The rhizosphere is an active environment that, through interactions among plants, microorganisms, and other organic substances, can break down contaminants, such as oil [37]. In fact, soil TPH decomposes more rapidly in the rhizosphere than in the non-rhizosphere [37] [38]. Root exudates, such as carboxylic acid, amino acid, protein, and sugars, may provide nutrients for microorganisms, enhancing microbial activity and increasing rhizosphere degradation activity. Root surfaces also become the location of growth for microorganisms because of abundant nutrients of the roots exudate, such as carboxylic acid, amino acid, protein, and sugars [32]. The rate of TPH degradation is greatest during the most active period of root growth and decreases when root growth declines [32] [39]. Our results support the idea that root growth increases the degree of purification in contaminated soils by oil.

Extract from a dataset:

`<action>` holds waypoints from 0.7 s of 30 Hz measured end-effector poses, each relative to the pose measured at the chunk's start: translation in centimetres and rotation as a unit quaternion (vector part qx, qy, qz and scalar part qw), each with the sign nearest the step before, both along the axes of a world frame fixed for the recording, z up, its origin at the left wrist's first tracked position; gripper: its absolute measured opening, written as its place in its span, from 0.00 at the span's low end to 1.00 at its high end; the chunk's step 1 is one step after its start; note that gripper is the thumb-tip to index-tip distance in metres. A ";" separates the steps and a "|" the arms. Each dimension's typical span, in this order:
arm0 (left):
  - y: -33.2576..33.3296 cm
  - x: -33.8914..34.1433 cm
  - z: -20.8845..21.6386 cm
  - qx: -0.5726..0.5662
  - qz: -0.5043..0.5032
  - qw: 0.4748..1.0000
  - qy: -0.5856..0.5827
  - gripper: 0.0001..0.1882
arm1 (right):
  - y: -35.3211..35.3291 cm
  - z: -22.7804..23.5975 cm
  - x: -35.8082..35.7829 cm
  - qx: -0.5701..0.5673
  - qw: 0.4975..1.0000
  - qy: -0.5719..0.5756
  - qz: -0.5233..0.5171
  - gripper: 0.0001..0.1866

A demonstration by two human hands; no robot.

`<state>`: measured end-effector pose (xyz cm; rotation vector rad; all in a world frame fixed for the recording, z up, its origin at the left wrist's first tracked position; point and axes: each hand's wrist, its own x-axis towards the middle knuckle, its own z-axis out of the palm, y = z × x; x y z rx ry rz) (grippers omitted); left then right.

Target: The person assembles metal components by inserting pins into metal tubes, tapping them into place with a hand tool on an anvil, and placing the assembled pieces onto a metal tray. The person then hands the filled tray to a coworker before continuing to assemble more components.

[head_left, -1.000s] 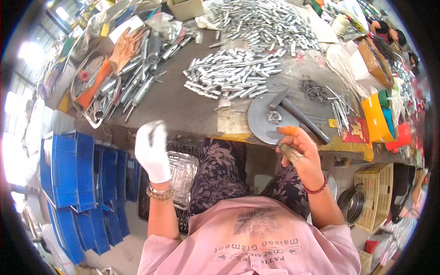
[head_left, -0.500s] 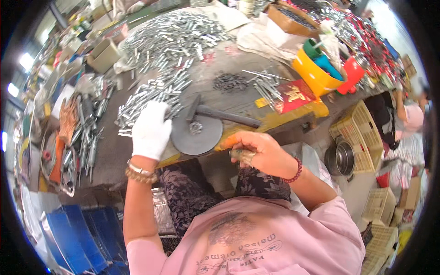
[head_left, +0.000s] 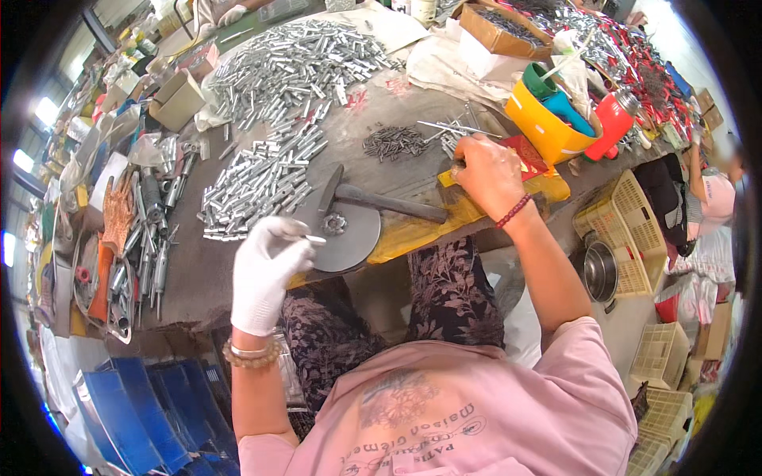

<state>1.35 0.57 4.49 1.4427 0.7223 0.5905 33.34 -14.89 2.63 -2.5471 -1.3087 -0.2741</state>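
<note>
Left hand (head_left: 268, 270): fingers pinch metal piece (head_left: 316, 239)
Right hand (head_left: 490, 176): near worktop's (head_left: 409, 236) front edge, hold unclear
Rods (head_left: 450, 142): likely picking; fine pinch needed

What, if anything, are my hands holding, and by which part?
The gloved left hand pinches a small silvery piece by one end, the other poking out. The right hand is at the thin rods; whether it holds one cannot be told.
</note>
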 end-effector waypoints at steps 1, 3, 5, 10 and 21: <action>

ALA-treatments enhanced Z. hybrida photosynthesis activity and increased exudates from plant roots. These exudates may have provided nutrients for microorganisms and enhanced microbial activity in the oil-contaminated soil, resulting in the decreased TPH concentrations we observed. This effect was the highest at the 5000-fold diluted concentration, similar to the findings of Mori and Chino (2018) [24].
5. Conclusion
We sprayed ALA to the stems and leaves of Z. hybrida at different dilution concentrations of ALA: 1500-fold, 5000-fold, and 8000-fold dilutions, along with a non-treatment control of diluted ALA in oil-contaminated soil. The results showed that in plant growth, soil TPH was smaller and soil DHA level was larger when ALA was sprayed than when it was not sprayed. These results indicate that spraying ALA in combination with the growth of zinnia improves the purification effect of oil-contaminated soil. The best remediation effect was achieved by the 5000-FLOD dilution of ALA.